TRY IT
Among the lines below, a stretch begins at the one with "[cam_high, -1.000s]" and ends at the one with "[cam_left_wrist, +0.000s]". Repeat that stretch exactly, ends included.

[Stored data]
◆ ◆ ◆
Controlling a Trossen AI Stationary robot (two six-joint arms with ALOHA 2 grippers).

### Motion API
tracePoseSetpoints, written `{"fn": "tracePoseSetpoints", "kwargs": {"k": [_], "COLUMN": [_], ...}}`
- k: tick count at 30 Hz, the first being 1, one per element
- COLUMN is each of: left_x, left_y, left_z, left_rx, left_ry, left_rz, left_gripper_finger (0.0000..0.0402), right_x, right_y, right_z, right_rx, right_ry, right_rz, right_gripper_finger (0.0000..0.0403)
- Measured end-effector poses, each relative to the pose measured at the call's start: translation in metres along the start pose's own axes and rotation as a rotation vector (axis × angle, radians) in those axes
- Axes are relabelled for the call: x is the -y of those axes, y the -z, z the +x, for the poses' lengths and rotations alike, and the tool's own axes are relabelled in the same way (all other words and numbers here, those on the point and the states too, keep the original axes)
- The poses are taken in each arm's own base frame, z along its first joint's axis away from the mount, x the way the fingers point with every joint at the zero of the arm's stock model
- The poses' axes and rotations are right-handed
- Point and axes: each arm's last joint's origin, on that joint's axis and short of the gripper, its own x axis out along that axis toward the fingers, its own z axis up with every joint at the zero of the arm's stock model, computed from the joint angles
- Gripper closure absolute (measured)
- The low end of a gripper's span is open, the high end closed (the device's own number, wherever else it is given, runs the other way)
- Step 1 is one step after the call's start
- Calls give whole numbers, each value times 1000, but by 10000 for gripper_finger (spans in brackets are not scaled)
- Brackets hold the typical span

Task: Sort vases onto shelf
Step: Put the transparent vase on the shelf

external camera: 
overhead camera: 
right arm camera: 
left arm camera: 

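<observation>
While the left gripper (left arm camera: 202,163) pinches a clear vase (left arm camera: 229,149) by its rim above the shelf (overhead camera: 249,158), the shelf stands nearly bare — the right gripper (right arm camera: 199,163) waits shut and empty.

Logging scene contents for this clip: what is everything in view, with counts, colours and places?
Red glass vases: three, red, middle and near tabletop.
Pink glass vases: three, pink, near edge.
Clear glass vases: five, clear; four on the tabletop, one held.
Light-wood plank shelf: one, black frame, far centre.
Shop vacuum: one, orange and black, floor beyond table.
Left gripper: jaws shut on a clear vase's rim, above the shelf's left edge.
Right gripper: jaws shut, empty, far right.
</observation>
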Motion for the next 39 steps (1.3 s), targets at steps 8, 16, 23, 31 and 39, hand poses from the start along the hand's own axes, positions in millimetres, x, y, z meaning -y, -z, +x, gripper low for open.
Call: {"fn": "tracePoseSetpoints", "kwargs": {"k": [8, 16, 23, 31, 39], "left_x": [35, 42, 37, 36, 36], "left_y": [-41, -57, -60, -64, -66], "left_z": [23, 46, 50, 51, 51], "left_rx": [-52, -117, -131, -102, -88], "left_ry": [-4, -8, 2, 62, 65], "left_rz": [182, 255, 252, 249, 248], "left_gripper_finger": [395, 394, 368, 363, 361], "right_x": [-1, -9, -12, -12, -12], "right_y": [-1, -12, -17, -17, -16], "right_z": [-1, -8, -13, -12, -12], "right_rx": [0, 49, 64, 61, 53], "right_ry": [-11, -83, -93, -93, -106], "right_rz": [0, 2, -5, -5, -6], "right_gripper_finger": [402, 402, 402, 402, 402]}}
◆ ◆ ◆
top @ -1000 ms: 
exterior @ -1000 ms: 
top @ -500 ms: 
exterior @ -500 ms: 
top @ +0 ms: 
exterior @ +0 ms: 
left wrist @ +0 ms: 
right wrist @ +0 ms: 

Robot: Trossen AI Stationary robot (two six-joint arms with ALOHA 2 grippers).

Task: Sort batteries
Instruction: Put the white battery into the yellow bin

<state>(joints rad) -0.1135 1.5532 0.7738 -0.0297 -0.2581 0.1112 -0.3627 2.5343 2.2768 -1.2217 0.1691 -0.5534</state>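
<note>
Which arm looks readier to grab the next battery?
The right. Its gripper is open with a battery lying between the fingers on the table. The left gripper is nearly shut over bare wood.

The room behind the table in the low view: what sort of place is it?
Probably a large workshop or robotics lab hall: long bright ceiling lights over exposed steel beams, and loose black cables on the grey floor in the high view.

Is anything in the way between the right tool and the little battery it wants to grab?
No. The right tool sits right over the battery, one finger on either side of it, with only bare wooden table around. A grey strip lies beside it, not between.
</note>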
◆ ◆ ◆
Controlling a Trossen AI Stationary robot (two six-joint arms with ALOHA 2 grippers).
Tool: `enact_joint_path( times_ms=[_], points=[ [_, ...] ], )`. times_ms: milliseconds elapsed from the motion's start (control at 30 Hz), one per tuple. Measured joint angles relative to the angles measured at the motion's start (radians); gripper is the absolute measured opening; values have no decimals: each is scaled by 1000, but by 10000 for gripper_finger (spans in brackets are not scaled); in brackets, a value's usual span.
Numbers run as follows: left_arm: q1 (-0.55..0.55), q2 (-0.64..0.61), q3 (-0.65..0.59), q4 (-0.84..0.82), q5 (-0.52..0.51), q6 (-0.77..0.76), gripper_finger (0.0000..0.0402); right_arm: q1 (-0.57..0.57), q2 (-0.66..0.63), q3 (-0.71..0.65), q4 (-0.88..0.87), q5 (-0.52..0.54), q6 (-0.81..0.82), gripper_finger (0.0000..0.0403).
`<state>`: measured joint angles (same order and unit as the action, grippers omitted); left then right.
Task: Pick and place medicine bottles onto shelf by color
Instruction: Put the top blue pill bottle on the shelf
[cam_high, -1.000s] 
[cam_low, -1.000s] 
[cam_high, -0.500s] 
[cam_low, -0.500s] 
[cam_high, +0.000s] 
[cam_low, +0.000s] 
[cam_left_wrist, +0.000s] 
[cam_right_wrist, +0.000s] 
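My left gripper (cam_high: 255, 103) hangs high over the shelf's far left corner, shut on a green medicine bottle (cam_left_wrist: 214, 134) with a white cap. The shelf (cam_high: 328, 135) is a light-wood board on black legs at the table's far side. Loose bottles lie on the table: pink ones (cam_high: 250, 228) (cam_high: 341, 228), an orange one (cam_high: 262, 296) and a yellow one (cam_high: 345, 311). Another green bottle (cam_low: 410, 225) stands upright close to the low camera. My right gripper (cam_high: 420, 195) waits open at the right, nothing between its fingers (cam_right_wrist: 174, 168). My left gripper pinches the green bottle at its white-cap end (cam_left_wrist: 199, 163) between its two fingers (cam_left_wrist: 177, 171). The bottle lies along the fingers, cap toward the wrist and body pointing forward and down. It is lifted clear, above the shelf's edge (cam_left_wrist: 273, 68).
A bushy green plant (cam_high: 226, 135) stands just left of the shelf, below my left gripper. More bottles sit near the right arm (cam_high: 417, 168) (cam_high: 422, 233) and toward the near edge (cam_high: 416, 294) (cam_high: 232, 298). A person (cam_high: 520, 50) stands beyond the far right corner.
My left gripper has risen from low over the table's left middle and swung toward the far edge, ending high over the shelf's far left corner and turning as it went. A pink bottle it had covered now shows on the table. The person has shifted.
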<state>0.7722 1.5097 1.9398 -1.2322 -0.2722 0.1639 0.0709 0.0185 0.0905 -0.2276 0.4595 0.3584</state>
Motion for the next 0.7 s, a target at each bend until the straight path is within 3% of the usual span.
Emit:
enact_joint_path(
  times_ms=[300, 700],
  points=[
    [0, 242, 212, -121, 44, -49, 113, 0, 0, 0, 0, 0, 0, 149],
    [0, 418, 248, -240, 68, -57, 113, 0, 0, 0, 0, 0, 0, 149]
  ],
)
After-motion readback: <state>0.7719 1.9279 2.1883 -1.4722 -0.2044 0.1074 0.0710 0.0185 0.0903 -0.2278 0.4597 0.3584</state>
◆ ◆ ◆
ANSWER BOX
[cam_high, -1.000s] 
[cam_low, -1.000s] 
[cam_high, -0.500s] 
[cam_low, -0.500s] 
[cam_high, +0.000s] 
[cam_low, +0.000s] 
[cam_left_wrist, +0.000s] 

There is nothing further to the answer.